Aliado a isso, um projeto de modernidade administrativo começou a ganhar corpo na Era Marcelo Sant’Ana e tornou-se adulto na Era Bellintani, um midas, quando se trata de gestão empresarial/econômico-financeiro. A história do Bahia certamente fará justiça a esse baluarte de capacidade cognitiva acima da média e muito responsável na confecção de um contrato que modificou completamente o curso da história Tricolor – já fiz muitas críticas ao Presidente Guilherme Bellintani quando as achei oportunas, mas elas jamais foram de cunho pessoal e muito menos provida por ofensas 

–  Este colunista só não achava coerente o viés claramente político progressista implantado no Bahia, que em algumas oportunidades passara ao largo das ações sociais, e o futebol que era o objetivo chegou a ser declarado em segundo plano.  

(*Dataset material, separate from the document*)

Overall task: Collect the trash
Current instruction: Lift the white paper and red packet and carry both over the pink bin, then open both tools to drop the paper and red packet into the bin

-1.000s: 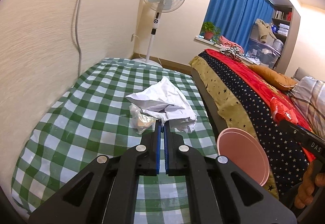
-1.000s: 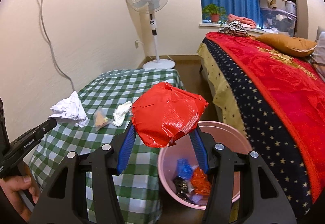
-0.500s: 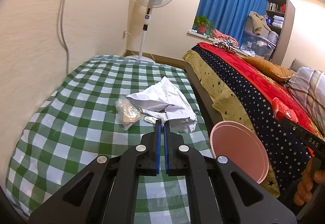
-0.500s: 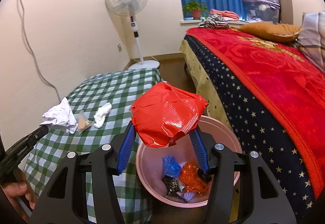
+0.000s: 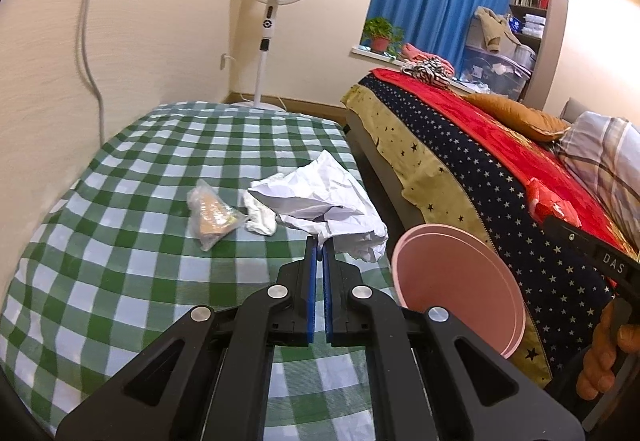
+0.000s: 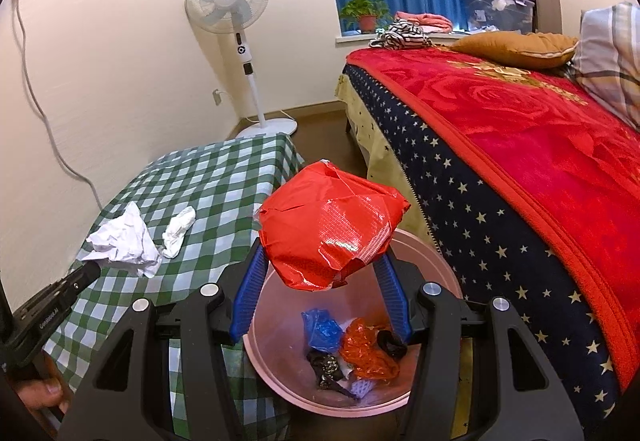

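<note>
Red wrapper (image 6: pixel 332 229) in right hand-held gripper (image 6: pixel 320 261) above pink bin (image 6: pixel 440 269)

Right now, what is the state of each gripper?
Left gripper: closed on the crumpled white paper.
Right gripper: holding the red wrapper above the pink bin.

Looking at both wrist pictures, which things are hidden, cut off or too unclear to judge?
- Pink bin, left wrist view: its inside is turned away; only the right wrist view shows the contents.
- Bin contents, right wrist view: the red wrapper in the right gripper covers part of them.
- Clear packet: missing in the right wrist view, probably hidden behind the crumpled paper.
- Left gripper: whether it pinches the paper's edge is unclear.
</note>
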`<control>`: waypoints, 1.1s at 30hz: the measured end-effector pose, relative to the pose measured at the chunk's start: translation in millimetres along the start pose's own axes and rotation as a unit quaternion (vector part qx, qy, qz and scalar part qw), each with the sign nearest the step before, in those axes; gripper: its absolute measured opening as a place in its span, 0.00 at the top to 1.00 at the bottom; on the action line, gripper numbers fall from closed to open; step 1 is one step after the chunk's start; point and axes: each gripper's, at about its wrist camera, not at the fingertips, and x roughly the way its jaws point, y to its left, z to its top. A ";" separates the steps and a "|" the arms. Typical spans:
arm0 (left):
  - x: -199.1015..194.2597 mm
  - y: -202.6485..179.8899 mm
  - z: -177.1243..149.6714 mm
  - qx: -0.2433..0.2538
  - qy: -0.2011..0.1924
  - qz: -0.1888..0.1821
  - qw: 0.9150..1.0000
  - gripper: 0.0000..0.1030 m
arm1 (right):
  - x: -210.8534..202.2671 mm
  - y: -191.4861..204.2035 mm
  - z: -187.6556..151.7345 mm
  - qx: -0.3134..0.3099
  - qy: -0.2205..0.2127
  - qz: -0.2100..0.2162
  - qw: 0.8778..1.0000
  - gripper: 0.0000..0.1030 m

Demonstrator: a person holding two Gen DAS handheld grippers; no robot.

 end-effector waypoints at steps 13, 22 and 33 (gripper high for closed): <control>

Infelizmente, isso também elevou o patamar de intolerância a níveis que extrapolam a razão e o feitiço se voltou contra o feiticeiro. Hoje há uma parte da torcida que não consegue enxergar o quão útil foi Bellintani para o Bahia e destila contra ele um sentimento de repulsa injusto tanto quanto incompreensível. Então é necessário a cada torcedor fazer uma reflexão razoável para que entenda a passagem de Guilherme Bellintani no Bahia como um autêntico e benéfico divisor de águas. 

O combustível que alimenta o torcedor é a paixão. Não há limites para esse sentimento e isso acaba causando consequências nem sempre agradáveis. Não obstante, é imperativo que o próprio Bahia inicie uma campanha através do seu ótimo e criativo marketing contra essa efusividade irracional, odiosa e egocêntrica, capaz de vaiar um time sub-20, perseguir através das redes sociais profissionais de comando, diretores, bem como jogadores, de forma ameaçadora, cruel e desrespeitosa. 

Torcer sim, protestar de acordo com o direito que o limite permite sim, mas praticar atos extremos é desvio de caráter com o viés perigoso da má influência. Esse comportamento precisa ser combatido através de campanhas educativas voltadas para dentro e para fora dos estádios. Apelo também às demais instituições pertinentes ao futebol para entrarem firmes nessas campanhas educativas, que acredito, bem proeminentes.  

Essas ações de combate à intolerância também através dos demais clubes e federações servem para que isso alcance todas as camadas sociais, porque uma grande parte dos torcedores não têm a percepção do mal que as atitudes impensadas causam aos clubes, jogadores e familiares, consequentemente. Oculto dentro do nosso sistema mental há uma bifurcação imaginária com um potencial avanço de ondas para o comportamento social que pode ser espantoso, caso não saibamos escolher o lado certo, e nos deixarmos levar por essas ondas produzidas pela inversão dos valores.